== Assigned task ==
Copy every entry. Do not alter a single word.

== Dataset excerpts ==

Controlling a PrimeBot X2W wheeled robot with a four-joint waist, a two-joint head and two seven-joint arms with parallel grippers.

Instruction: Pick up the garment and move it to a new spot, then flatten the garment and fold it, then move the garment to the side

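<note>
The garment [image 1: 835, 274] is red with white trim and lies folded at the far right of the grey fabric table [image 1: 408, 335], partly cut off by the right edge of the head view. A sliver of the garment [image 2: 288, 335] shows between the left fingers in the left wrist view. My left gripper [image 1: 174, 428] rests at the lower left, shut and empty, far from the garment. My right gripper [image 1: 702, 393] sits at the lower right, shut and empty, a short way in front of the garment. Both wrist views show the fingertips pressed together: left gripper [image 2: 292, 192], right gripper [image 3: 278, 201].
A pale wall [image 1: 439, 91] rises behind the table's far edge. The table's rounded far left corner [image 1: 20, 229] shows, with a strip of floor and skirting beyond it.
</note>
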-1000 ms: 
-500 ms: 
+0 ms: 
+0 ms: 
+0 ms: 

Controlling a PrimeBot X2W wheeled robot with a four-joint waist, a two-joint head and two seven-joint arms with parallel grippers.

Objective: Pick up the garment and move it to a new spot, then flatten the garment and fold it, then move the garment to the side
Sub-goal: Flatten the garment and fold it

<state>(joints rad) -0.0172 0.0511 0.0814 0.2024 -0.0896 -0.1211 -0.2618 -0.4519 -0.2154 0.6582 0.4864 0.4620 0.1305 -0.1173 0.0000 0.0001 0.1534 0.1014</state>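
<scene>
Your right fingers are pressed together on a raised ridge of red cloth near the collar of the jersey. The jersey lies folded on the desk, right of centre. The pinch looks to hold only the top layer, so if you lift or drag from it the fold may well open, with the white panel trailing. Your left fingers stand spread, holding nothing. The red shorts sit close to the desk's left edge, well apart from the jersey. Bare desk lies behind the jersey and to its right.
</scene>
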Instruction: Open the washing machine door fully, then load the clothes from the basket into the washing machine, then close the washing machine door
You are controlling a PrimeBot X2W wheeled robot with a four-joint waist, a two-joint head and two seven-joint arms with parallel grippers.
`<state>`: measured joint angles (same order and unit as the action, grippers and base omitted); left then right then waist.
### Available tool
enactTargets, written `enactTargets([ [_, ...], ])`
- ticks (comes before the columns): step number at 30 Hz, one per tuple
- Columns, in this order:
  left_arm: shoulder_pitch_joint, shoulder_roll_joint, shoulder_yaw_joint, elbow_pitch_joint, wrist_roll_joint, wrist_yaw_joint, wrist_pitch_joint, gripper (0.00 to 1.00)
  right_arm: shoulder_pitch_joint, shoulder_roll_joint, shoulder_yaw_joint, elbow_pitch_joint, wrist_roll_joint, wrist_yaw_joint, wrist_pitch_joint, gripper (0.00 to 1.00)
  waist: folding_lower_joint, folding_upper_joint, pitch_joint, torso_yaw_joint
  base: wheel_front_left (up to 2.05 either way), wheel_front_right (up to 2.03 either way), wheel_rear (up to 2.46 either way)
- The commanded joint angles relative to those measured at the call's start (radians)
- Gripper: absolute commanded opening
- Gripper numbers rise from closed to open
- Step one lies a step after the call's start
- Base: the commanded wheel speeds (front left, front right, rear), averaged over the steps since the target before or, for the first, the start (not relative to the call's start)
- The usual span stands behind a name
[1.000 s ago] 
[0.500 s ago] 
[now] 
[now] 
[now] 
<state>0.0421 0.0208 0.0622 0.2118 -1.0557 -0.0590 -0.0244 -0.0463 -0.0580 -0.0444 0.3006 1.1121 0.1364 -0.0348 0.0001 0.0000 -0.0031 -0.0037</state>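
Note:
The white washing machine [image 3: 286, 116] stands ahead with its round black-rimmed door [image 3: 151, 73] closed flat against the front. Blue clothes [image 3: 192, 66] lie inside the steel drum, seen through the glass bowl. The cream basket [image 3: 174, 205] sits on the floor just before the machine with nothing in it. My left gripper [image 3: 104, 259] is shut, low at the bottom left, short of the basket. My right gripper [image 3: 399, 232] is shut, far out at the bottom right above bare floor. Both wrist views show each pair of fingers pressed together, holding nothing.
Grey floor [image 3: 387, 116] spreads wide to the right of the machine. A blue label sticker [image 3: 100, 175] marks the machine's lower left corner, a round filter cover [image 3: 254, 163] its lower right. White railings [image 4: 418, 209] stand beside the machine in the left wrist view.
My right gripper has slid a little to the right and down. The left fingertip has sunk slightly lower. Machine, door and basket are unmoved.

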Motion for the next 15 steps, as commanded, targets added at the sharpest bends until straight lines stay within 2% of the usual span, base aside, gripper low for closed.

== Your response ==
Controlling a PrimeBot X2W wheeled robot with a four-joint waist, a two-joint head and two seven-joint arms with parallel grippers.

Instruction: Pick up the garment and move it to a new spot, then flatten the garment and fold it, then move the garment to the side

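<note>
The garment [image 1: 835, 274] is red with white trim and lies folded at the far right of the grey fabric table [image 1: 408, 335], partly cut off by the right edge of the head view. A sliver of the garment [image 2: 288, 335] shows between the left fingers in the left wrist view. My left gripper [image 1: 174, 428] rests at the lower left, shut and empty, far from the garment. My right gripper [image 1: 702, 393] sits at the lower right, shut and empty, a short way in front of the garment. Both wrist views show the fingertips pressed together: left gripper [image 2: 292, 192], right gripper [image 3: 278, 201].
A pale wall [image 1: 439, 91] rises behind the table's far edge. The table's rounded far left corner [image 1: 20, 229] shows, with a strip of floor and skirting beyond it.
</note>
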-1000 ms: 
-500 ms: 
+0 ms: 
+0 ms: 
+0 ms: 

Controlling a PrimeBot X2W wheeled robot with a four-joint waist, a two-joint head and two seven-joint arms with parallel grippers.

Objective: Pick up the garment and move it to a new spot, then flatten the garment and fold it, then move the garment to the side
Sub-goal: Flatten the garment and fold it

<state>(joints rad) -0.0172 0.0511 0.0814 0.2024 -0.0896 -0.1211 -0.2618 -0.4519 -0.2154 0.6582 0.4864 0.4620 0.1305 -0.1173 0.0000 0.0001 0.1534 0.1014</state>
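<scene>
Your right fingers are pressed together on a raised ridge of red cloth near the collar of the jersey. The jersey lies folded on the desk, right of centre. The pinch looks to hold only the top layer, so if you lift or drag from it the fold may well open, with the white panel trailing. Your left fingers stand spread, holding nothing. The red shorts sit close to the desk's left edge, well apart from the jersey. Bare desk lies behind the jersey and to its right.
</scene>
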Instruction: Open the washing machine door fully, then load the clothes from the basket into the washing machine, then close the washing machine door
You are controlling a PrimeBot X2W wheeled robot with a four-joint waist, a two-joint head and two seven-joint arms with parallel grippers.
`<state>`: measured joint angles (same order and unit as the action, grippers and base omitted); left then right then waist.
### Available tool
enactTargets, written `enactTargets([ [_, ...], ])`
- ticks (comes before the columns): step number at 30 Hz, one per tuple
- Columns, in this order:
  left_arm: shoulder_pitch_joint, shoulder_roll_joint, shoulder_yaw_joint, elbow_pitch_joint, wrist_roll_joint, wrist_yaw_joint, wrist_pitch_joint, gripper (0.00 to 1.00)
  right_arm: shoulder_pitch_joint, shoulder_roll_joint, shoulder_yaw_joint, elbow_pitch_joint, wrist_roll_joint, wrist_yaw_joint, wrist_pitch_joint, gripper (0.00 to 1.00)
  waist: folding_lower_joint, folding_upper_joint, pitch_joint, torso_yaw_joint
  base: wheel_front_left (up to 2.05 either way), wheel_front_right (up to 2.03 either way), wheel_rear (up to 2.46 either way)
- The commanded joint angles relative to those measured at the call's start (radians)
- Gripper: absolute commanded opening
- Gripper numbers rise from closed to open
- Step one lies a step after the call's start
- Base: the commanded wheel speeds (front left, front right, rear), averaged over the steps since the target before or, for the first, the start (not relative to the call's start)
- The usual span stands behind a name
[1.000 s ago] 
[0.500 s ago] 
[now] 
[now] 
[now] 
<state>0.0421 0.0208 0.0622 0.2118 -1.0557 -0.0590 -0.0244 -0.0463 -0.0580 -0.0444 0.3006 1.1121 0.1364 -0.0348 0.0001 0.0000 -0.0031 -0.0037</state>
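Note:
The white washing machine [image 3: 286, 116] stands ahead with its round black-rimmed door [image 3: 151, 73] closed flat against the front. Blue clothes [image 3: 192, 66] lie inside the steel drum, seen through the glass bowl. The cream basket [image 3: 174, 205] sits on the floor just before the machine with nothing in it. My left gripper [image 3: 104, 259] is shut, low at the bottom left, short of the basket. My right gripper [image 3: 399, 232] is shut, far out at the bottom right above bare floor. Both wrist views show each pair of fingers pressed together, holding nothing.
Grey floor [image 3: 387, 116] spreads wide to the right of the machine. A blue label sticker [image 3: 100, 175] marks the machine's lower left corner, a round filter cover [image 3: 254, 163] its lower right. White railings [image 4: 418, 209] stand beside the machine in the left wrist view.
My right gripper has slid a little to the right and down. The left fingertip has sunk slightly lower. Machine, door and basket are unmoved.
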
Motion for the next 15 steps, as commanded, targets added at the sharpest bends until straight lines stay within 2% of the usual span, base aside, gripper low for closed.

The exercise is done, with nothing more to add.